This moving drama is set in the late 16th and early 17th century in Stratford, England. Agnes (Jesse Buckley in an Oscar-winning Best Actress performance) is an herbalist who along with her brother Bartholomew (Joe Alwyn) has been adopted into a peasant family. Her real mother is purported to be a forest witch. This lineage does not discourage William (Paul Mescal), who falls in love with her. They marry and have three children, including twins Judith (Olivia Lynes) and Hamnet (Jacobi Jupe).
When William goes to London to work at a theater and begins writing plays, we realize that his character is none other than William Shakespeare. And his play Hamlet is about the grief he feels when Hamnet dies from the Bubonic plague.
The stages of grief include shock, denial, anger, and sadness. Agnes expresses all of them. Her anger focuses on William, who was not present when Hamnet died a very painful death. Both parents are incredibly sad and watching them we can’t help but empathize with their need for some resolution to their grief. The play provides it.
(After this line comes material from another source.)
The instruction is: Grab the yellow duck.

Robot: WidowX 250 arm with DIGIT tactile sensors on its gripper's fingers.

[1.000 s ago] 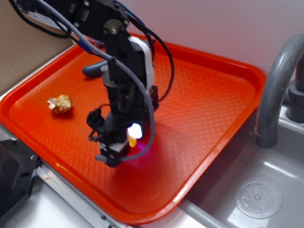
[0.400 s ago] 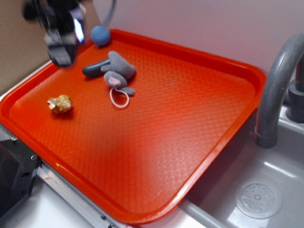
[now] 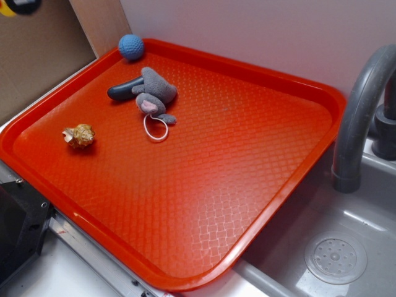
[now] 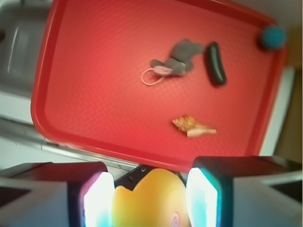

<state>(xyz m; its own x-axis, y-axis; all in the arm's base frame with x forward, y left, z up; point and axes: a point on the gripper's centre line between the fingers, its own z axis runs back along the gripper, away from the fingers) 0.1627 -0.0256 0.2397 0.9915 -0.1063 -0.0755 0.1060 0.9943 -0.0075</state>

Early in the story, Agnes and her brother talk about the advice their mother gave them in times of difficulty. She told them to live with their hearts open, to shut it not in the dark but to turn it to the sun. In the last scenes of the film, Agnes goes to the first theater performance of Hamlet. In that 20 minute scene, we observe that very process. Gradually, as the play unfolds with William just off-stage and Agnes in the front row, we watch two hearts open to what has happened and to each other.